Vertebral Compression Fractures

Approximately 700,000 compression fractures of the spine related to osteoporosis and other conditions occur each year in the United States.

Treatment Options
Fractures of the vertebrae have traditionally been much more difficult to manage than broken bones in the hip, wrist or other locations that can easily be treated with surgery.  Now, however, AAR physicians offer safe, non-surgical  minimally invasive treatments (vertebroplasty and balloon kyphoplasty) for vertebral compression fractures that fail to respond to conventional medical therapy such as bed rest, orthotics, physical therapy, analgesics or narcotics.

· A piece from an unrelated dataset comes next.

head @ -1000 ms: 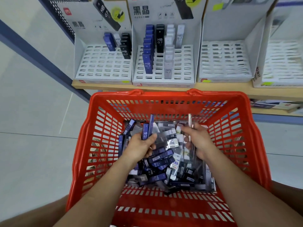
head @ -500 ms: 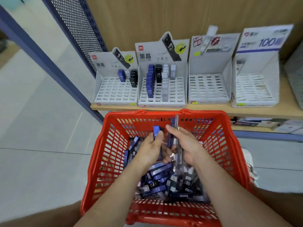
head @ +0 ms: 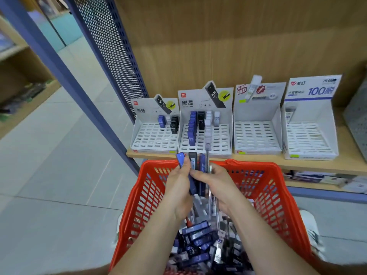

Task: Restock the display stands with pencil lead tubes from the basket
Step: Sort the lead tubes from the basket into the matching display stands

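Note:
A red plastic basket in front of me is filled with several blue, black and clear pencil lead tubes. Above its far rim my left hand grips blue lead tubes. My right hand holds a bunch of black, blue and clear tubes, touching the left. On the wooden shelf stand four white display stands: the left stand holds a few tubes, the second stand holds rows of blue, black and white ones.
The third stand and the fourth stand show only bare slots. A blue perforated metal upright rises left of the shelf. Grey tiled floor lies to the left. A lower shelf carries flat packets.
Both hands have lifted out of the basket's pile with their tubes and come together above its far rim. My view has tilted up, showing all four stands.

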Demonstrator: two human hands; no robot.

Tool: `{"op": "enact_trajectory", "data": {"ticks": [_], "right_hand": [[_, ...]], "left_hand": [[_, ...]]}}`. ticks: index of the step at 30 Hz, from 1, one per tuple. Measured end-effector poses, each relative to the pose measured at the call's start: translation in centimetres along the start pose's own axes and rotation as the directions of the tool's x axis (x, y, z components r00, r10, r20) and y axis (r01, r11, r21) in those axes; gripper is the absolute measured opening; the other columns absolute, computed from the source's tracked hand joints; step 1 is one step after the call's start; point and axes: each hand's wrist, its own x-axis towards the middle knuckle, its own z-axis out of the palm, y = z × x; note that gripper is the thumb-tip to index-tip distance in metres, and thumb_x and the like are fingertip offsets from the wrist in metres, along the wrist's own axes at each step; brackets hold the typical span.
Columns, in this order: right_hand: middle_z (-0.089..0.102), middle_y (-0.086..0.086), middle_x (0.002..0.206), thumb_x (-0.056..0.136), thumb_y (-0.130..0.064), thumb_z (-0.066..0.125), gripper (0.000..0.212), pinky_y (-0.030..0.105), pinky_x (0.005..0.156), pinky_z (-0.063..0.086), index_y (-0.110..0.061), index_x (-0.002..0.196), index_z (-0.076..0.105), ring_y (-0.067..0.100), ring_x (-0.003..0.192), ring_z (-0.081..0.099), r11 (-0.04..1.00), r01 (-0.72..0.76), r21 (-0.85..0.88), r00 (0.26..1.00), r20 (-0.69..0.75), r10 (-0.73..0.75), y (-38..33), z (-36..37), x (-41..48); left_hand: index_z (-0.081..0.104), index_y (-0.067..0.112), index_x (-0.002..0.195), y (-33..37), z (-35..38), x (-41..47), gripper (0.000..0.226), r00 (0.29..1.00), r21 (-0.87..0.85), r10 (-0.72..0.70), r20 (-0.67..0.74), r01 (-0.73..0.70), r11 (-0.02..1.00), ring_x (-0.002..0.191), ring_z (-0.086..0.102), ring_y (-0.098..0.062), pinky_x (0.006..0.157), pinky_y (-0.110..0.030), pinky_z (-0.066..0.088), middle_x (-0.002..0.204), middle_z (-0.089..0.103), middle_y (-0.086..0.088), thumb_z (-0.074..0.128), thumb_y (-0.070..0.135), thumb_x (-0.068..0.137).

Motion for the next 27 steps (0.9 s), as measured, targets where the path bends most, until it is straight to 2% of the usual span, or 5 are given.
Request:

These nonsurgical treatments,performed by interventional radiologists using imaging for guidance, stabilize the fracture with an injection of medical-grade bone cement into the vertebral cavity. This reduces pain and can prevent further collapse of the vertebra, which typically leads to the height loss and spine curvature commonly associated with osteoporosis. Vertebroplasty/balloon kyphoplasty dramatically improves back pain within hours of the procedure, provides long-term pain relief and has a low complication rate, as demonstrated in multiple studies.

About Vertebroplasty
In the procedure, a needle is inserted through the skin and into the collapsed vertebra.  A special bone cement used for medical purposes (polymethylmethacrylate) is injected into the bone to stabilize it.  Often, more than one fractured vertebrae can be treated in a single procedure.  Open surgery is not needed because the interventional radiologist is able to guide the needle to the targeted spot using X-ray equipment.

Vertebroplasty is not painful and takes just an hour or two, depending on the number of bones treated.  Usually, the procedure is performed with mild sedation and a local anesthetic to numb the treated area.

Some patients experience immediate pain relief after vertebroplasty.  Most report that their pain is gone or significantly improved within 48 hours.  Many people can resume normal daily activities within hours to days after treatment.

Balloon Kyphoplasty
Balloon kyphoplasty is a minimally invasive treatment that can repair vertebral compression fractures caused by osteoporosis, cancer or benign lesions.  Orthopedic balloons are used to elevate the fractured vertebra and return it to the normal position.  Performed under local or general anesthesia, the procedure typically takes less than an hour for each vertebra treated and may require an overnight hospital stay.  Balloon kyphoplasty has been used to treat more than 180,000 patients worldwide.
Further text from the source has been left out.